Акыт покорно лег на принцессу. Она была вся, точно льдинка.

Он полежал на любимой, потом с какой-то невыразимой тоской вошел в нее, как в студеную, скованную морозом трясину.

Но тотчас случилось с ним то странное, что часто бывало с Акытом:

ему показалось вдруг, что он не лежит, а бежит, - и бежит вроде бы по тоннелю. Красноватые кирпичные стены его черны от копоти, под ногами чавкает глубокая, одуряющей вони, грязь, проникая сквозь сапоги. И там впереди, где неясно клубящийся полукруглый, точно аркой охваченный свет, - там часто, захлебываясь огнем, татакает пулемет, трещат автоматы, кто-то орет надсадно: «Сдавайтесь, гады!».

Акыт понял, что бежит по трубам канализации. Над левым плечом его вдруг что-то пронеслось с тонким свистом и чиркнуло по стене совсем рядом. В щеку ударил осколочек кирпича.

Акыт вжался лицом, всем телом в сырую стену. Взвизгнуло тотчас над ухом. Акыт бросился в жижу и пополз в ней, матерясь про себя надсадно,  держа автомат над головой в вытянутой руке.

...Он полз так довольно долго, уже не чувствуя холодной грязи, облепившей все тело, хлюпавшей в голенищах. Пара пуль звенькнула о ствол автомата. Несколько раз он менял руки, - держать автомат над собой было неловко, рука быстро немела.

- «Сколько ж ползти еще?» - подумал Акыт почти равнодушно, впрочем. Он не раз уж хлебнул горькой жижи; его рвало, он тотчас забывал об этом. Он весь превратился в одно скользящее в грязи усилие воли.

Красноватый сумрак поредел, резче запахло дымом и порохом, и еще чем-то приторным и противным (наверно, кровью). Взрывы гремели теперь прямо над головой.

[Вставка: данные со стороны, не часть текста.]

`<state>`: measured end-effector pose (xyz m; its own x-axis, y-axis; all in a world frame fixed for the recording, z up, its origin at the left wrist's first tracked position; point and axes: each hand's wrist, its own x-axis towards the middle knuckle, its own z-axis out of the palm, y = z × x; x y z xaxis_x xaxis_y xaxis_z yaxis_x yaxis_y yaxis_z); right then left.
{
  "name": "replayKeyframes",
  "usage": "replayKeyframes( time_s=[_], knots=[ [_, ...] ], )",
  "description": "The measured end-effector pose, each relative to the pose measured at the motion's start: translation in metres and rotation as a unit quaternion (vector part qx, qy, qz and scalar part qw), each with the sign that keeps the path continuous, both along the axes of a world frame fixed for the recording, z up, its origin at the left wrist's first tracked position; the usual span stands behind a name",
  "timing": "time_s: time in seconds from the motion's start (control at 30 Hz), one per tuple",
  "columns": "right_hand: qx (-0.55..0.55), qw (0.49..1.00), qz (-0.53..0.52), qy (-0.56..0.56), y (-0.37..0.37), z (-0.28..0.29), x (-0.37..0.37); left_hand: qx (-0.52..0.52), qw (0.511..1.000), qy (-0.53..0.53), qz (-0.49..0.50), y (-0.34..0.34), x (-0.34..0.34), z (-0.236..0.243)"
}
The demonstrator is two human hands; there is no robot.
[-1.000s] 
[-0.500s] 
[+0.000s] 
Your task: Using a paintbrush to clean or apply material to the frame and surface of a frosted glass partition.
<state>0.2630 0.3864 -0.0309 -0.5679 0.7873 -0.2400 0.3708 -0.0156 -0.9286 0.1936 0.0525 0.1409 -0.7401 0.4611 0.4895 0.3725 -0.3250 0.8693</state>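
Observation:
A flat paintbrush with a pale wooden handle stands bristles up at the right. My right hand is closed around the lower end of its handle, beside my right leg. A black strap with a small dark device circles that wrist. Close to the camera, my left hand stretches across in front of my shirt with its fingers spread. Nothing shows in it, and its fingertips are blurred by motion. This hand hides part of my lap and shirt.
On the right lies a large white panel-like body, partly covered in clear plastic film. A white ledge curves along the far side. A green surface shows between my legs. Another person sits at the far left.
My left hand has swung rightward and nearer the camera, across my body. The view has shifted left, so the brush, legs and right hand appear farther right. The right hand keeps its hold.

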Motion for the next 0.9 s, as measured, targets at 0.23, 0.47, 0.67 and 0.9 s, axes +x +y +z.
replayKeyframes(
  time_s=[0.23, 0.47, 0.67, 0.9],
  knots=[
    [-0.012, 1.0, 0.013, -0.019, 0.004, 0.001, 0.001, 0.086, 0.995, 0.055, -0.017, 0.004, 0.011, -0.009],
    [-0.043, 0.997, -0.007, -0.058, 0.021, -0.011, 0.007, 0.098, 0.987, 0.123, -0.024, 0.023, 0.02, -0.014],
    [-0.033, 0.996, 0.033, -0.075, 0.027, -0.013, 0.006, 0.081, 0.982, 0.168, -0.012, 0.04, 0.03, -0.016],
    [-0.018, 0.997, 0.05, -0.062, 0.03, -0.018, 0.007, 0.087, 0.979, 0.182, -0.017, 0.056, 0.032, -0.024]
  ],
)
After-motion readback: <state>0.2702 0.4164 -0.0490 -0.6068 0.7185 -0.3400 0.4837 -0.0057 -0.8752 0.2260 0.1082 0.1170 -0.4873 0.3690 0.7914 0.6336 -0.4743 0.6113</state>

Краем глаза Акыт заметил боковой ход тоннеля. Какое-то (наверно, шестое) чувство подсказало ему, что там, возможно, спасенье. Акыт стал загребать туда, налево. Здесь и жижи оказалось куда как меньше, и даже узкий бордюрчик имелся вдоль стен.

Пули в этот отсек не залетали вовсе. Акыт встал, наконец, на колени. Перед ним чернела низкая дверь. Чувствовалось, что она  толста, как стена старой крепости. Однако Акыт машинально толкнул ее стволом автомата. Неожиданно дверь, лязгнув, приотворилась.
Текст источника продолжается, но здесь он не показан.